▶ [WHAT IS BEING ASKED]:
A complete and exact copy of the data below is required.

▶ [INFORMATION PROVIDED]:
┄┄┄┄┄┄┄┄┄┄
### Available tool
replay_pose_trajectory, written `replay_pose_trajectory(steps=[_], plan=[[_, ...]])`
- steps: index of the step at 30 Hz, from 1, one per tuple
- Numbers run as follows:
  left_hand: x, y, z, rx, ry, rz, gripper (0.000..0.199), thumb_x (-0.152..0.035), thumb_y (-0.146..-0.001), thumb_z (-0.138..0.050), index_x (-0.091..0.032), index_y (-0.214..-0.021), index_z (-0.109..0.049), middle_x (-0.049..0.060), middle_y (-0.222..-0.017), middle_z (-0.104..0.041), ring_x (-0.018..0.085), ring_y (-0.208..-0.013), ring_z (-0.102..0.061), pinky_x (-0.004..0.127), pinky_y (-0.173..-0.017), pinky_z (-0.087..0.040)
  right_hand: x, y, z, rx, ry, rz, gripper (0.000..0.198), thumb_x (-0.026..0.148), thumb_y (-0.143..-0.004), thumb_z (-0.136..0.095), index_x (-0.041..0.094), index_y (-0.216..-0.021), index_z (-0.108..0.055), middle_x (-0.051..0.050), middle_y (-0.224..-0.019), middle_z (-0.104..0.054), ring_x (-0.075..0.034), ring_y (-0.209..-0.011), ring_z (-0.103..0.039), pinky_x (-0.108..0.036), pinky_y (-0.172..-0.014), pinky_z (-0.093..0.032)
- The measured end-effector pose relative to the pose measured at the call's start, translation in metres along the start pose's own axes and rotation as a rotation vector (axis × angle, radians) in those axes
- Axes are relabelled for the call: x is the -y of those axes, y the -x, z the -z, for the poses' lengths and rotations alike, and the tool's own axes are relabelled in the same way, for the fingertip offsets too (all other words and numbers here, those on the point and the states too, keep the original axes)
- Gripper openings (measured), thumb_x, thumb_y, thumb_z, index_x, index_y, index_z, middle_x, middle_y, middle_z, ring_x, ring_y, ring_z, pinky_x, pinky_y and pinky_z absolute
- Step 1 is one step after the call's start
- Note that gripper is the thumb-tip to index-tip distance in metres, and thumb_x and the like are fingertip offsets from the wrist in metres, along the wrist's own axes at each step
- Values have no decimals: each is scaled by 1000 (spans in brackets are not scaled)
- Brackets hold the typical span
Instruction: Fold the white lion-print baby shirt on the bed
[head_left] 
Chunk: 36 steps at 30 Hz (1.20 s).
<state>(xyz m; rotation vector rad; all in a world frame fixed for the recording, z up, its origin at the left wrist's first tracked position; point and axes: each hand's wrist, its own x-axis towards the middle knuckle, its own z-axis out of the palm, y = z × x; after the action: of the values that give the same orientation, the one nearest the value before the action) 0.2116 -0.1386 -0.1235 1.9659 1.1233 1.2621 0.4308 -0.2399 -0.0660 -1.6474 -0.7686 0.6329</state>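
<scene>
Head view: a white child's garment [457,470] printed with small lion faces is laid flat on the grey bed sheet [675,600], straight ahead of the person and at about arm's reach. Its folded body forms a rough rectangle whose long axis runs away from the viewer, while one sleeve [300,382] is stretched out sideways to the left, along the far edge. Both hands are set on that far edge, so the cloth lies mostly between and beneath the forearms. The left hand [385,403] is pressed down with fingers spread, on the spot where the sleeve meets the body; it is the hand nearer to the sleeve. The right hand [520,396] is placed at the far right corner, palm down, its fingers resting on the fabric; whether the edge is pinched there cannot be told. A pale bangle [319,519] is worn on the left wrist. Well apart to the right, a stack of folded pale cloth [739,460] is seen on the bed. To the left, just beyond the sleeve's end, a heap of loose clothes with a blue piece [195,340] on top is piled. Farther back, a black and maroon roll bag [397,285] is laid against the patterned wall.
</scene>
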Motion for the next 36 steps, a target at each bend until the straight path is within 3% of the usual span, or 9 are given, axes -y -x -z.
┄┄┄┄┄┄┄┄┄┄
▶ [EXERCISE OUTPUT]:
### Available tool
replay_pose_trajectory, written `replay_pose_trajectory(steps=[_], plan=[[_, ...]])`
- steps: index of the step at 30 Hz, from 1, one per tuple
- Numbers run as follows:
  left_hand: x, y, z, rx, ry, rz, gripper (0.000..0.199), thumb_x (-0.152..0.035), thumb_y (-0.146..-0.001), thumb_z (-0.138..0.050), index_x (-0.091..0.032), index_y (-0.214..-0.021), index_z (-0.109..0.049), middle_x (-0.049..0.060), middle_y (-0.222..-0.017), middle_z (-0.104..0.041), ring_x (-0.018..0.085), ring_y (-0.208..-0.013), ring_z (-0.102..0.061), pinky_x (-0.004..0.127), pinky_y (-0.173..-0.017), pinky_z (-0.087..0.040)
  right_hand: x, y, z, rx, ry, rz, gripper (0.000..0.198), thumb_x (-0.026..0.148), thumb_y (-0.143..-0.004), thumb_z (-0.136..0.095), index_x (-0.041..0.094), index_y (-0.216..-0.021), index_z (-0.108..0.055), middle_x (-0.051..0.050), middle_y (-0.224..-0.019), middle_z (-0.104..0.054), ring_x (-0.075..0.034), ring_y (-0.209..-0.011), ring_z (-0.103..0.039), pinky_x (-0.108..0.036), pinky_y (-0.172..-0.014), pinky_z (-0.093..0.032)
- The measured end-effector pose relative to the pose measured at the call's start, translation in metres along the start pose's own axes and rotation as a rotation vector (axis × angle, radians) in those axes
- Axes are relabelled for the call: x is the -y of those axes, y the -x, z the -z, for the poses' lengths and rotations alike, and the tool's own axes are relabelled in the same way, for the fingertip offsets too (all other words and numbers here, those on the point and the states too, keep the original axes)
- Gripper openings (measured), thumb_x, thumb_y, thumb_z, index_x, index_y, index_z, middle_x, middle_y, middle_z, ring_x, ring_y, ring_z, pinky_x, pinky_y and pinky_z absolute
- Step 1 is one step after the call's start
- Note that gripper is the thumb-tip to index-tip distance in metres, and thumb_x and the like are fingertip offsets from the wrist in metres, along the wrist's own axes at each step
- Values have no decimals: each is scaled by 1000 (spans in brackets are not scaled)
- Brackets hold the typical span
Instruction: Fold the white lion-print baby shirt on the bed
[head_left] 
Chunk: 36 steps at 30 Hz (1.20 s).
<state>(xyz m; rotation vector rad; all in a world frame fixed for the recording, z up, its origin at the left wrist's first tracked position; point and axes: each hand's wrist, its own x-axis towards the middle knuckle, its own z-axis out of the palm, y = z × x; after the action: of the values that give the same orientation, the one nearest the value before the action) 0.2116 -0.1386 -0.1235 1.9659 1.1233 1.2621 0.4308 -0.2399 -0.0660 -1.6474 -0.7686 0.6329</state>
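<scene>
Head view: a white child's garment [457,470] printed with small lion faces is laid flat on the grey bed sheet [675,600], straight ahead of the person and at about arm's reach. Its folded body forms a rough rectangle whose long axis runs away from the viewer, while one sleeve [300,382] is stretched out sideways to the left, along the far edge. Both hands are set on that far edge, so the cloth lies mostly between and beneath the forearms. The left hand [385,403] is pressed down with fingers spread, on the spot where the sleeve meets the body; it is the hand nearer to the sleeve. The right hand [520,396] is placed at the far right corner, palm down, its fingers resting on the fabric; whether the edge is pinched there cannot be told. A pale bangle [319,519] is worn on the left wrist. Well apart to the right, a stack of folded pale cloth [739,460] is seen on the bed. To the left, just beyond the sleeve's end, a heap of loose clothes with a blue piece [195,340] on top is piled. Farther back, a black and maroon roll bag [397,285] is laid against the patterned wall.
</scene>
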Motion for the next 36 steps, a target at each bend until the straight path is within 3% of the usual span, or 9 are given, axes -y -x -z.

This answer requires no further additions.